International Journal of Mathematics and Mathematical Sciences
Volume 6 (1983), Issue 2, Pages 363-370
doi:10.1155/S0161171283000319
Functions in the space R2(E) at boundary points of the interior
Department of Mathematics, Marshall University, Huntington 25701, West Virginia, USA
Received 15 September 1982
Copyright © 1983 Edwin Wolf. This is an open access article distributed under the Creative Commons Attribution License, which permits unrestricted use, distribution, and reproduction in any medium, provided the original work is properly cited.
Abstract
Let E be a compact subset of the complex plane ℂ. We denote by R(E) the algebra consisting of (the restrictions to E of) rational functions with poles off E. Let m denote 2-dimensional Lebesgue measure.
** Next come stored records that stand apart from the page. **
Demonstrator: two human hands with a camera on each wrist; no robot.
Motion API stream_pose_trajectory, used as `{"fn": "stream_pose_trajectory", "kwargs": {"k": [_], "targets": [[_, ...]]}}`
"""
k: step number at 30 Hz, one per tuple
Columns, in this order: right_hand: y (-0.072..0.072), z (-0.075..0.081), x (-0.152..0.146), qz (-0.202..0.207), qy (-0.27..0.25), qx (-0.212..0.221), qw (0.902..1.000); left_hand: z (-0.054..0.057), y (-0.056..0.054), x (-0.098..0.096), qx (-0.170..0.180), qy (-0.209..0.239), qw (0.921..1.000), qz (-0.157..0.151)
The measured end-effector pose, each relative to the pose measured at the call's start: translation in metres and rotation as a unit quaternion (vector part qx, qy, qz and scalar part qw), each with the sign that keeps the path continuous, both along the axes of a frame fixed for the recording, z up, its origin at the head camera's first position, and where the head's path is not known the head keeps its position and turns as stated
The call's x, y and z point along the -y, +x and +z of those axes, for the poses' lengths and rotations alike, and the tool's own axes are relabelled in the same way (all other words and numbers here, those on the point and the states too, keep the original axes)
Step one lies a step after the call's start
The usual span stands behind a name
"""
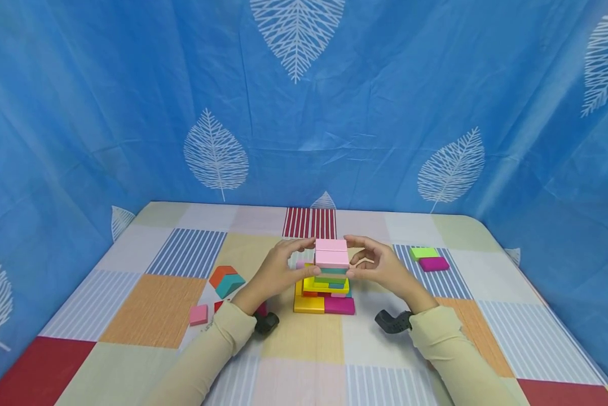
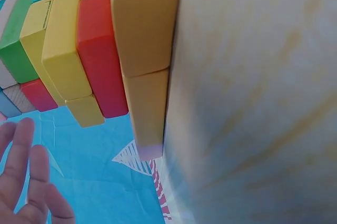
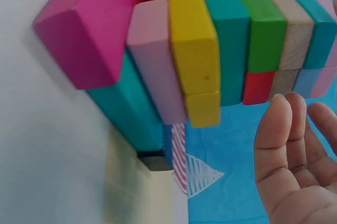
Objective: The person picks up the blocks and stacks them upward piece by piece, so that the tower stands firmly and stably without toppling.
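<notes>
A stack of coloured blocks (image 1: 325,288) stands mid-table, with a yellow-orange block (image 1: 309,304) and a magenta block (image 1: 340,305) at its base. Two pink blocks (image 1: 331,253) lie on top. My left hand (image 1: 307,257) touches their left side and my right hand (image 1: 353,258) their right side, fingertips against the pink faces. The left wrist view shows the stack (image 2: 100,50) sideways, with extended fingers (image 2: 25,176) apart from its lower layers. In the right wrist view the stack (image 3: 192,40) is close, and relaxed fingers (image 3: 287,150) hover beside it.
Loose blocks lie around the stack: an orange and teal pair (image 1: 226,280) and a small pink square (image 1: 198,314) to the left, a green block (image 1: 423,253) and a magenta one (image 1: 434,263) to the right. A blue leaf-print curtain (image 1: 131,113) closes in the patchwork table (image 1: 152,310).
</notes>
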State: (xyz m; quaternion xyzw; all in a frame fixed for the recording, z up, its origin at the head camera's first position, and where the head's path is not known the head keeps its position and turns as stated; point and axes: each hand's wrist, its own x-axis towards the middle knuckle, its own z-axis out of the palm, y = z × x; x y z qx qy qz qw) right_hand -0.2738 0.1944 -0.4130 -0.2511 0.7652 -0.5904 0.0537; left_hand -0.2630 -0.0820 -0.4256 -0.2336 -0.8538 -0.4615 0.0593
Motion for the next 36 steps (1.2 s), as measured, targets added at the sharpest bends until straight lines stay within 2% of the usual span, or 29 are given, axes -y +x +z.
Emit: {"fn": "stream_pose_trajectory", "kwargs": {"k": [8, 13, 15, 17, 21, 23, 26, 30, 33, 36], "targets": [[-0.002, -0.003, 0.001, 0.000, 0.006, -0.004, 1.0000, 0.003, 0.001, 0.000, 0.009, -0.010, 0.9999, 0.004], [-0.002, -0.003, 0.002, 0.004, 0.008, -0.016, 0.9998, 0.007, -0.001, 0.006, 0.013, -0.021, 0.9996, -0.013], [-0.002, -0.004, 0.003, 0.006, 0.010, -0.023, 0.9997, 0.015, -0.002, 0.013, 0.017, -0.026, 0.9991, -0.027], [-0.001, -0.004, 0.004, 0.007, 0.011, -0.028, 0.9995, 0.029, 0.001, 0.023, 0.019, -0.028, 0.9986, -0.041], [-0.001, -0.006, 0.005, 0.005, 0.008, -0.031, 0.9995, 0.060, 0.011, 0.047, 0.026, -0.023, 0.9976, -0.061], [-0.001, -0.007, 0.006, 0.004, 0.006, -0.031, 0.9995, 0.068, 0.014, 0.061, 0.032, -0.037, 0.9964, -0.069], [-0.001, -0.008, 0.006, 0.002, 0.006, -0.031, 0.9995, 0.064, 0.014, 0.081, 0.060, -0.085, 0.9913, -0.081], [-0.002, -0.009, 0.007, 0.003, 0.006, -0.033, 0.9994, 0.043, 0.008, 0.098, 0.102, -0.154, 0.9779, -0.098], [-0.002, -0.010, 0.007, 0.005, 0.004, -0.035, 0.9994, 0.032, 0.005, 0.101, 0.136, -0.192, 0.9658, -0.108], [-0.002, -0.009, 0.008, 0.009, 0.001, -0.034, 0.9994, 0.026, 0.006, 0.098, 0.164, -0.217, 0.9550, -0.118]]}}
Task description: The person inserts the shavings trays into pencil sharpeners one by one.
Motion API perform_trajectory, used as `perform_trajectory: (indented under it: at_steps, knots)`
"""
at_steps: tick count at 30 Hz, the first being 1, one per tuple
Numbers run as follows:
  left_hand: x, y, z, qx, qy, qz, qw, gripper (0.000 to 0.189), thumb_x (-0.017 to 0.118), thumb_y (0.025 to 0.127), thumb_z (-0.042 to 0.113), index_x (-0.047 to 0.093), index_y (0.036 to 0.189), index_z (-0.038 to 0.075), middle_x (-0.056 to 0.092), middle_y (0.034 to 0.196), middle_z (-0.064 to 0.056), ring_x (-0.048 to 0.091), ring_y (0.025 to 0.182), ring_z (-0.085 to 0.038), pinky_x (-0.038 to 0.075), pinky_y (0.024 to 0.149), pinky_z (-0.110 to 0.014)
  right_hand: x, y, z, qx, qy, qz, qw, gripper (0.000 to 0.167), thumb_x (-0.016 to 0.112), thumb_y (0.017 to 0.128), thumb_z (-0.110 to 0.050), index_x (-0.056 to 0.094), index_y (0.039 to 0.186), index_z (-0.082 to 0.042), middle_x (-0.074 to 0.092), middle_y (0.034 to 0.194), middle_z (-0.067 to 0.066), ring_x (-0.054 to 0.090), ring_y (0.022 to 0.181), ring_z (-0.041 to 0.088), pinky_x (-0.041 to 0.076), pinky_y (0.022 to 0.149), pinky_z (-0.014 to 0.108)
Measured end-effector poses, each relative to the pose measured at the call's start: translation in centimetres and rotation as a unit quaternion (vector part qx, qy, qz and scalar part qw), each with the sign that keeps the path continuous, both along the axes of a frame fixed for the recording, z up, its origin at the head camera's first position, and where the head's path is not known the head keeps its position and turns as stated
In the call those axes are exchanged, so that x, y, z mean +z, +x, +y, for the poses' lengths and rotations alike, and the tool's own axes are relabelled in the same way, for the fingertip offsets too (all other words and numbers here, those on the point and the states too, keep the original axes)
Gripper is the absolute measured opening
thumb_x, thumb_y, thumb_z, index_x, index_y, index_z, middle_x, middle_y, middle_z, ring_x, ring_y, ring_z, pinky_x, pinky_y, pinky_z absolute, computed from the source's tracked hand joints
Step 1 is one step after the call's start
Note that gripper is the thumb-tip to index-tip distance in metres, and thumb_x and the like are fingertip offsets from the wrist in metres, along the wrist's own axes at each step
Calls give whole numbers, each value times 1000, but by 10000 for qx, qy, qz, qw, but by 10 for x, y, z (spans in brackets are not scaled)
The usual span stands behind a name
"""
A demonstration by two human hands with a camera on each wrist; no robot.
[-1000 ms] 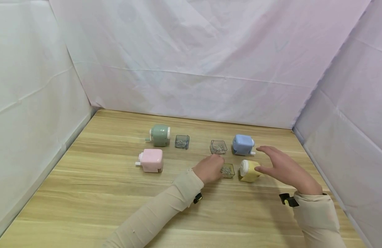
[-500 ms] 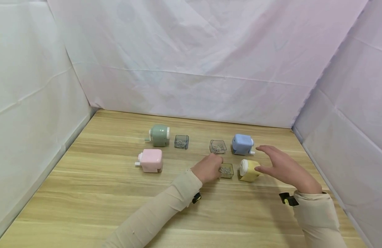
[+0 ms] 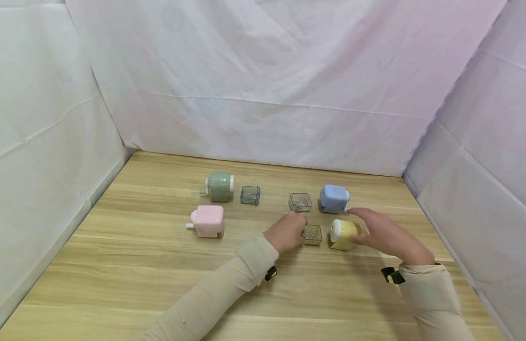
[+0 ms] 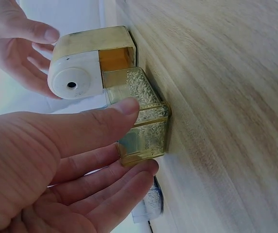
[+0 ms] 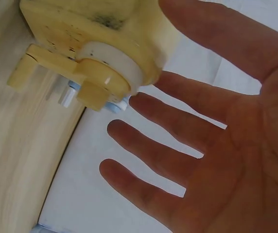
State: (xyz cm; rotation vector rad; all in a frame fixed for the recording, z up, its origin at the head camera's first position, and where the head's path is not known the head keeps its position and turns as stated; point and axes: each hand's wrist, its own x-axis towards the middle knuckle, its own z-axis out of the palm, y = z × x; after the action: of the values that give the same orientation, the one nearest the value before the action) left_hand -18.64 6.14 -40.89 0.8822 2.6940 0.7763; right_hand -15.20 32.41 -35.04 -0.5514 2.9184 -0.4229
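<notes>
My left hand (image 3: pixel 285 232) pinches a clear yellow shavings drawer (image 4: pixel 153 137) between thumb and fingers. Pencil shavings fill part of that drawer, which stands on the table in front of a yellow pencil sharpener (image 3: pixel 343 236). In the left wrist view, the sharpener's drawer slot (image 4: pixel 115 58) faces the drawer. Behind the sharpener, my right hand (image 3: pixel 388 237) is spread with fingers fairly straight. Its thumb and fingers lie on either side of the sharpener's body; whether they touch it I cannot tell. The right wrist view shows the sharpener's crank (image 5: pixel 56 63) beside my fingertips.
A blue sharpener (image 3: pixel 333 199) stands behind the yellow one, with a clear drawer of shavings (image 3: pixel 300 202) to its left. Farther left are a green sharpener (image 3: pixel 220 186), another shavings drawer (image 3: pixel 250 195) and a pink sharpener (image 3: pixel 209 221). White cloth walls (image 3: pixel 263 128) edge the wooden table.
My right hand has moved a little left and closer around the yellow sharpener. My left hand and the drawer have shifted very slightly left since the first frame.
</notes>
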Motion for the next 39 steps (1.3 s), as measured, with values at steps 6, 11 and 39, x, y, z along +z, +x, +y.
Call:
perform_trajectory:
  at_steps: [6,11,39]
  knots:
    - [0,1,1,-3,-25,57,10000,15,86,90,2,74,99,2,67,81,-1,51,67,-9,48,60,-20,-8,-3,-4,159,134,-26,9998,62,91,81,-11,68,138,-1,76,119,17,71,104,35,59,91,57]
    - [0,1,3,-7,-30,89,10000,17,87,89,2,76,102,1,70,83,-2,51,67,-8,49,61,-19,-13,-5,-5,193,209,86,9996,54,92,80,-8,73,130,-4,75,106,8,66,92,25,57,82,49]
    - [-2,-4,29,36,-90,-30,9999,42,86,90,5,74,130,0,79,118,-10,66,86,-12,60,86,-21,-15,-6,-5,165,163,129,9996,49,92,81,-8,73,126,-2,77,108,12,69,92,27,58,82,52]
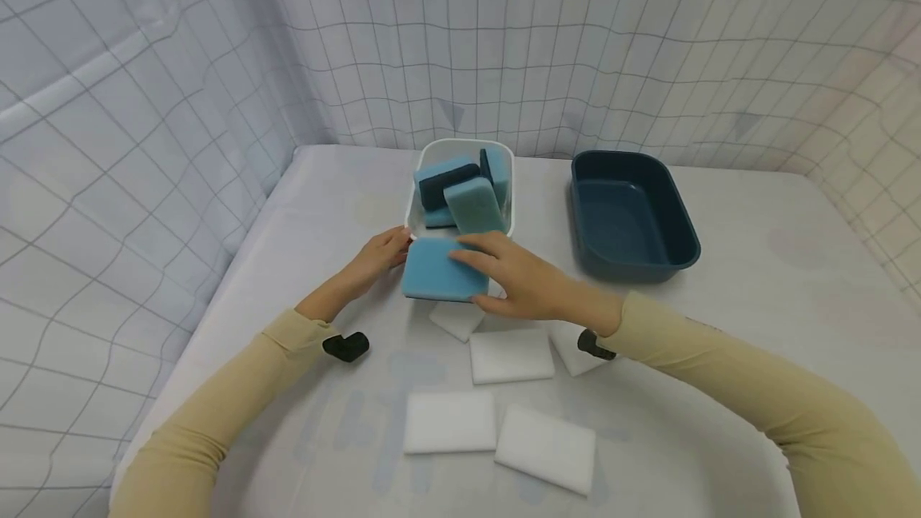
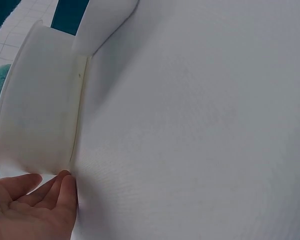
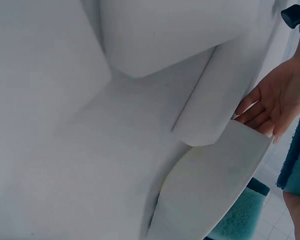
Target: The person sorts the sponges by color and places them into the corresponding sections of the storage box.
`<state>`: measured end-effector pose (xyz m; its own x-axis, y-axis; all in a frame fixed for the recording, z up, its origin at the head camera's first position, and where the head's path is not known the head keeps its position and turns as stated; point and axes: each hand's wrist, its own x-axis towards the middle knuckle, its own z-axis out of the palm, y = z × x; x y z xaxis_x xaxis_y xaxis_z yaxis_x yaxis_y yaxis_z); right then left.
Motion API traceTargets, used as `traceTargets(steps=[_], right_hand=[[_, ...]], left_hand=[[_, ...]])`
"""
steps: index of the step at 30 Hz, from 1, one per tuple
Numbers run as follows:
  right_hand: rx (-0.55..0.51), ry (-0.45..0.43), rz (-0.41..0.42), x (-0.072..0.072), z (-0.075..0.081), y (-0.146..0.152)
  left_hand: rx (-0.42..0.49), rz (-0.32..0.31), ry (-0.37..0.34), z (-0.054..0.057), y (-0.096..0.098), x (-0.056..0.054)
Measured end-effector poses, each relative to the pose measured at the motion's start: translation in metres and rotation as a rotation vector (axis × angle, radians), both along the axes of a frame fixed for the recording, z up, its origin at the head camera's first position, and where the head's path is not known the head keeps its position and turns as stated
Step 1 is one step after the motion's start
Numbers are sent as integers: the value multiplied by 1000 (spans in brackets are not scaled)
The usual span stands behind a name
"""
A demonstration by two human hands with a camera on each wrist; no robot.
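Note:
My right hand (image 1: pixel 521 278) grips a light blue sponge (image 1: pixel 440 272) with a dark scouring side, held above the near edge of a white tub (image 1: pixel 512 182). In the right wrist view, the sponge (image 3: pixel 299 150) shows at the right edge with part of the hand below it. Several blue sponges (image 1: pixel 475 205) lie jumbled in the tub, some tilted. My left hand (image 1: pixel 376 260) touches the tub's near left corner. The left wrist view shows that hand (image 2: pixel 35 207) with fingertips against the tub's outer wall (image 2: pixel 42 100), low down near the table.
Right of the tub stands a dark blue tub (image 1: pixel 626 214). Several white sponge-like blocks (image 1: pixel 512 356) lie on the white table (image 1: pixel 316 422) in front, one partly beneath the held sponge. Checked white cloth (image 1: pixel 460 46) surrounds the table at the back and sides.

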<state>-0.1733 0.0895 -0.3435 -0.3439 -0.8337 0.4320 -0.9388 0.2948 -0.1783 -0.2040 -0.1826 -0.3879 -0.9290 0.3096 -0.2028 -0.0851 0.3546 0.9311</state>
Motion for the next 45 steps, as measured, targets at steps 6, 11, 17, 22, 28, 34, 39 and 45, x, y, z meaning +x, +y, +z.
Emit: traceTargets(steps=[6,11,17,22,28,34,39,45], right_hand=[[-9,-1,-21,-11,-1,3],[-23,-4,-43,-20,-2,5],[-30,7,-73,-33,-5,6],[-31,10,-98,-43,-6,6],[-30,10,-111,-51,-6,6],[-30,10,-143,-59,-4,3],[-13,-2,-175,-64,-3,1],[-22,-30,-180,-64,-8,0]], left_hand=[[7,3,1,0,0,0],[15,2,1,0,-2,1],[18,-1,-5,-1,-3,2],[13,-2,2,-1,-3,2],[34,-24,5,-3,-4,1],[23,-14,0,-2,-4,2],[12,-9,4,-2,-2,1],[7,0,1,-1,0,0]])
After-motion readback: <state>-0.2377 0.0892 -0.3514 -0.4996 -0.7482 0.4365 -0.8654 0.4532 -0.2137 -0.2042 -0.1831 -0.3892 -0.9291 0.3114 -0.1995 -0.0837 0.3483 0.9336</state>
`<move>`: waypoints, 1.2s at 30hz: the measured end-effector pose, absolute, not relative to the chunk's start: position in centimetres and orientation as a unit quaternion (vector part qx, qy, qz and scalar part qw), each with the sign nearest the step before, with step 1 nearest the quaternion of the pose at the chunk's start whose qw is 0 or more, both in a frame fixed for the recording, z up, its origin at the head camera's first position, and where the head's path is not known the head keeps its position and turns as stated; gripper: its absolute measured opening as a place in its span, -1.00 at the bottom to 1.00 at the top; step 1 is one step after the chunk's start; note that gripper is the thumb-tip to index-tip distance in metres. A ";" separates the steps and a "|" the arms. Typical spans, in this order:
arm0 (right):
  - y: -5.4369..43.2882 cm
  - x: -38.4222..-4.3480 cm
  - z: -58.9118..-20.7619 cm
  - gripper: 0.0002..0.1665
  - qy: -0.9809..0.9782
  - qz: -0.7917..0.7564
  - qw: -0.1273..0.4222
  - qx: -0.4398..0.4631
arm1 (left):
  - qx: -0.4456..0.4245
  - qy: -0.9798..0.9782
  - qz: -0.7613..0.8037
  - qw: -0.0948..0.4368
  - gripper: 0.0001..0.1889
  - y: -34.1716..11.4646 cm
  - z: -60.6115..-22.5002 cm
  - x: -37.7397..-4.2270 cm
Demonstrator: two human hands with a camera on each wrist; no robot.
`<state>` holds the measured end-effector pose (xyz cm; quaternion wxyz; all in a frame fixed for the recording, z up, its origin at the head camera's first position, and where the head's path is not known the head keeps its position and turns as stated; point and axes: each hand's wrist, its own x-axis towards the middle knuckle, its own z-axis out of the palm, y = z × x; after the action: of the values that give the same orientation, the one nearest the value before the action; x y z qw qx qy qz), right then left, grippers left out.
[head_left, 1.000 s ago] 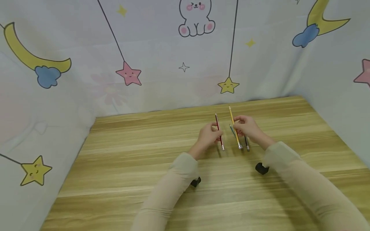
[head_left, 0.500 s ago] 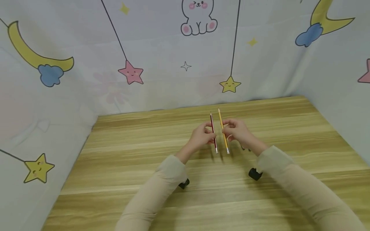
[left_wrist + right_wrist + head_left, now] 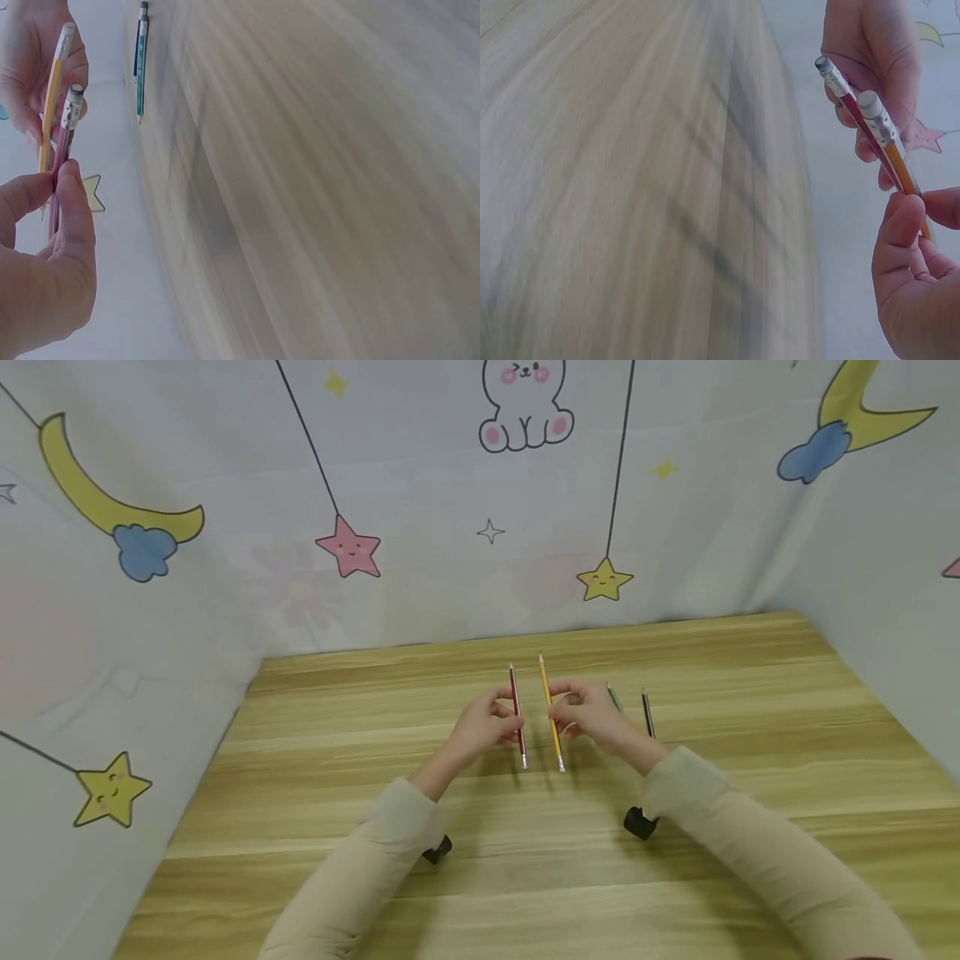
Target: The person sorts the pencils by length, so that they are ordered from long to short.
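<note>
My left hand pinches a dark red pencil between thumb and fingers, its eraser end toward me. Just to its right, my right hand pinches a yellow pencil, held nearly parallel to the red one with its point away from me. Both pencils are raised over the table, their shadows falling on the wood below. In the left wrist view the red pencil's metal band and dark eraser show clearly; the yellow pencil's pale eraser stands out in the right wrist view.
A green pencil and a black pencil lie on the wooden table right of my right hand, partly hidden behind it. A printed cloth rises along the table's back edge. Black wrist cameras hang below my sleeves.
Both hands have moved left and a little toward me, carrying the red and yellow pencils. The right hand has drawn away from the green and black pencils, which stay on the table.
</note>
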<state>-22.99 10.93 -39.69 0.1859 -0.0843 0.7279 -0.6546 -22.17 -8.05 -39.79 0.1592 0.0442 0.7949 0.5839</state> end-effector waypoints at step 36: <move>4.3 -25.7 -43.5 -0.58 0.839 -0.518 0.168 -0.023 | -0.027 0.820 0.543 0.179 -0.56 -15.3 -41.2 -20.3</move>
<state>-25.67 4.31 -43.47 0.1678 -0.0231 0.8386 -0.5178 -20.25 -15.29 -41.16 0.1791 -0.0266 0.8198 0.5433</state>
For p≥1, let Rp(E) be the closure of R(E) in Lp(E,dm).
In this paper we consider the case p=2. Let x ϵ ∂E be a bounded point evaluation for R2(E). Suppose there is a C>0 such that x is a limit point of the set s={y|y ϵ Int E,Dist(y,∂E)≥C|y−x|}. For those y ϵ S sufficiently near x we prove statements about |f(y)−f(x)| for all f ϵ R(E).